- Work instructions
Find and copy each line of the records where the string "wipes" shows up.

=== Input data ===

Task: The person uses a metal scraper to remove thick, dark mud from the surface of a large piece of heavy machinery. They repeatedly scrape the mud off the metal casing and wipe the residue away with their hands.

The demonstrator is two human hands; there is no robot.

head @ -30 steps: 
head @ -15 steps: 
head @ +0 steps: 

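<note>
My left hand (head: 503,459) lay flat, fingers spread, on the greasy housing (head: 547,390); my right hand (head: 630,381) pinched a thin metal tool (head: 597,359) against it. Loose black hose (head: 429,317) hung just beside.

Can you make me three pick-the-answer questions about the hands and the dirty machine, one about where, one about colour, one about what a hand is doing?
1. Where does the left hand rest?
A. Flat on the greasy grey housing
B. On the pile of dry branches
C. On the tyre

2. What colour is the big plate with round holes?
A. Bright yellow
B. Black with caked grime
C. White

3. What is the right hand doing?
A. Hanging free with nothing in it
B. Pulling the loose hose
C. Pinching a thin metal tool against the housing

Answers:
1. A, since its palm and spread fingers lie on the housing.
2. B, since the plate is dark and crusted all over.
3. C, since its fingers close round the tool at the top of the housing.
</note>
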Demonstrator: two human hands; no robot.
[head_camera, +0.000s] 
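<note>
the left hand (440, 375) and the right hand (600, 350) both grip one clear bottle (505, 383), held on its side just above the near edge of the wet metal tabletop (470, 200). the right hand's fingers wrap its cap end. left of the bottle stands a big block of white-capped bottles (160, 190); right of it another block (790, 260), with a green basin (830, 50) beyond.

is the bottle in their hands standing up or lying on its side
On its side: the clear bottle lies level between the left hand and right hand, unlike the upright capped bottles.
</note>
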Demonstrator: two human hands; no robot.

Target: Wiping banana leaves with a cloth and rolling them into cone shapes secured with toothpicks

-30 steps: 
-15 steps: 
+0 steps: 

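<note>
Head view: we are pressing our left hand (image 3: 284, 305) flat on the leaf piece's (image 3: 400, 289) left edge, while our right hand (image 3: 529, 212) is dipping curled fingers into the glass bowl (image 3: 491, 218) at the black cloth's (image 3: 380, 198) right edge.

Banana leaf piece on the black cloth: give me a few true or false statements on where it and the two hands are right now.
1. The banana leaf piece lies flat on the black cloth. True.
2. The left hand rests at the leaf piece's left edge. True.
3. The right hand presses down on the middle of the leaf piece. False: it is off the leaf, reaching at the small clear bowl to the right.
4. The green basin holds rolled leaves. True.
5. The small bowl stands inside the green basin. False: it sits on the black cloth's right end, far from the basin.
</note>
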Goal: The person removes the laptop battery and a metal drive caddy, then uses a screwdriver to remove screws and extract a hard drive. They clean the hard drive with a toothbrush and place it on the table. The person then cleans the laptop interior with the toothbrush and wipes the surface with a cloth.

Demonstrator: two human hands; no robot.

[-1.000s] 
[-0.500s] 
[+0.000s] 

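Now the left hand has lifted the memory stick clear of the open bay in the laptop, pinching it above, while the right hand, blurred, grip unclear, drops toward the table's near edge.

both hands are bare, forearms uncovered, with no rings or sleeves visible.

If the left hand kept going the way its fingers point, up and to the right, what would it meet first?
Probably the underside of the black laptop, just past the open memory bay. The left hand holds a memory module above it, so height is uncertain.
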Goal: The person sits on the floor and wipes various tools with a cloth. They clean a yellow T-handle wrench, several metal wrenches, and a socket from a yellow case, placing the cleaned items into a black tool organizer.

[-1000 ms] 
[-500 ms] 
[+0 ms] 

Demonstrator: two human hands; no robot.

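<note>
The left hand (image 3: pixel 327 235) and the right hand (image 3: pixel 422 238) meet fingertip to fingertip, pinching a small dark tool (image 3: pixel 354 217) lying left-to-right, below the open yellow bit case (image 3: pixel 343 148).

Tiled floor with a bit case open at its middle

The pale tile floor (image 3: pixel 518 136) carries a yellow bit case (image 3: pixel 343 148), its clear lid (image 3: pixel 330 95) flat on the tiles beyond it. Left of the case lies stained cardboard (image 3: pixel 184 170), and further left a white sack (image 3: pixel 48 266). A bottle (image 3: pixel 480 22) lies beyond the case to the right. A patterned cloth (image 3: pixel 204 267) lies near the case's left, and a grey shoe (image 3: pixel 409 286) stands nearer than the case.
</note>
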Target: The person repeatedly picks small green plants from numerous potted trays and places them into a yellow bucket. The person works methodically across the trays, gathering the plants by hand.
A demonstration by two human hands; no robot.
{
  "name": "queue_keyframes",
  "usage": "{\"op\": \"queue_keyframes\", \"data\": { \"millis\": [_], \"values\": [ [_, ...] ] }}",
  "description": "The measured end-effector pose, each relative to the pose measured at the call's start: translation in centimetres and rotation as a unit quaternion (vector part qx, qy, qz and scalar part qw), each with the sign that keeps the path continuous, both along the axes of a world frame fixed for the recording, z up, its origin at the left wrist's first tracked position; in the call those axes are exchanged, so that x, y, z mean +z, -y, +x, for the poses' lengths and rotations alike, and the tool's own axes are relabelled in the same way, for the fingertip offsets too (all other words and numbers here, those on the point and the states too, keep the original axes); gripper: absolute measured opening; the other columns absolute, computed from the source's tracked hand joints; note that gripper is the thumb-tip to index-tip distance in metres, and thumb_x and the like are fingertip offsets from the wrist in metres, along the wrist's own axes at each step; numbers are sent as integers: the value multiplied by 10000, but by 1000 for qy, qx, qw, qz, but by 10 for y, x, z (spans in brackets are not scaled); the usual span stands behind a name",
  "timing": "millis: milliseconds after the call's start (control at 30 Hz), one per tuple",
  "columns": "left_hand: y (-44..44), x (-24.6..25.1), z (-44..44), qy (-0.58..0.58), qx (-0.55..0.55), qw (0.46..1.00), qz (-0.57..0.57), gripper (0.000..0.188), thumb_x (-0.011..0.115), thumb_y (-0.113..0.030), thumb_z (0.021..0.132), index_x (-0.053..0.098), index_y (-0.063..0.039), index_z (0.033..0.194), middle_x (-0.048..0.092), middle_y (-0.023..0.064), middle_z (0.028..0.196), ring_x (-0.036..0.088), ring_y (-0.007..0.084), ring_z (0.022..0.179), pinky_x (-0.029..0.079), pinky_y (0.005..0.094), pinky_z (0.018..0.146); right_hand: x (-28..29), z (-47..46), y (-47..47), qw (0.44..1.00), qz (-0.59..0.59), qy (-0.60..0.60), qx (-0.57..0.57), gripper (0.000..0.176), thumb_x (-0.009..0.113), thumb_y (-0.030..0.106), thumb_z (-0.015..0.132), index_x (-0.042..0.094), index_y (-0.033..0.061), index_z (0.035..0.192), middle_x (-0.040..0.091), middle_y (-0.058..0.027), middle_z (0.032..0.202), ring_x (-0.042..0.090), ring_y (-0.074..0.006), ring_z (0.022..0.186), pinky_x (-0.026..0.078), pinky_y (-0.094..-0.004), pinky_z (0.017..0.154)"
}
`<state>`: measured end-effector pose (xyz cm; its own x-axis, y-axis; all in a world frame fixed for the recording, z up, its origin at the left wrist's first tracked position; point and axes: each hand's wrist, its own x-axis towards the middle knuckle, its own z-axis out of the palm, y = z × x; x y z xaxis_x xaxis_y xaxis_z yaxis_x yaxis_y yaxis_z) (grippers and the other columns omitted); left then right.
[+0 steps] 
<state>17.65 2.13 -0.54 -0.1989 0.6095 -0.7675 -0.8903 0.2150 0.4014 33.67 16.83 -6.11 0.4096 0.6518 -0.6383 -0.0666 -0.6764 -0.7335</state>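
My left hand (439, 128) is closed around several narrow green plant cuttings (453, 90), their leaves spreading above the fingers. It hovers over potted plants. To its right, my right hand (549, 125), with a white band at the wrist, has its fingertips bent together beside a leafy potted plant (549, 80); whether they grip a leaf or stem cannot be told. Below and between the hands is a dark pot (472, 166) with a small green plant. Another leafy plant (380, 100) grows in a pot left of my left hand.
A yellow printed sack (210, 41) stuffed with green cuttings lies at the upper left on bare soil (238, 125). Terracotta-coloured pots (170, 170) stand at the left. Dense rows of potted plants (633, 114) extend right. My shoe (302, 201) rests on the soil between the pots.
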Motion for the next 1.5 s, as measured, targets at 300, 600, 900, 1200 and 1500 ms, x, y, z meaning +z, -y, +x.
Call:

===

- Answer
Goal: The person removes the laptop battery and a metal drive caddy, then uses a screwdriver to remove screws and extract a hard drive. They clean the hard drive with a toothbrush and place it on the table. The person then cleans the laptop interior with the toothbrush and wipes the surface with a cloth.
Goal: The person sits on the floor and wipes various tools with a cloth. They clean a yellow T-handle wrench, several metal wrenches, and a socket from a yellow case, placing the cleaned items into a black tool organizer.

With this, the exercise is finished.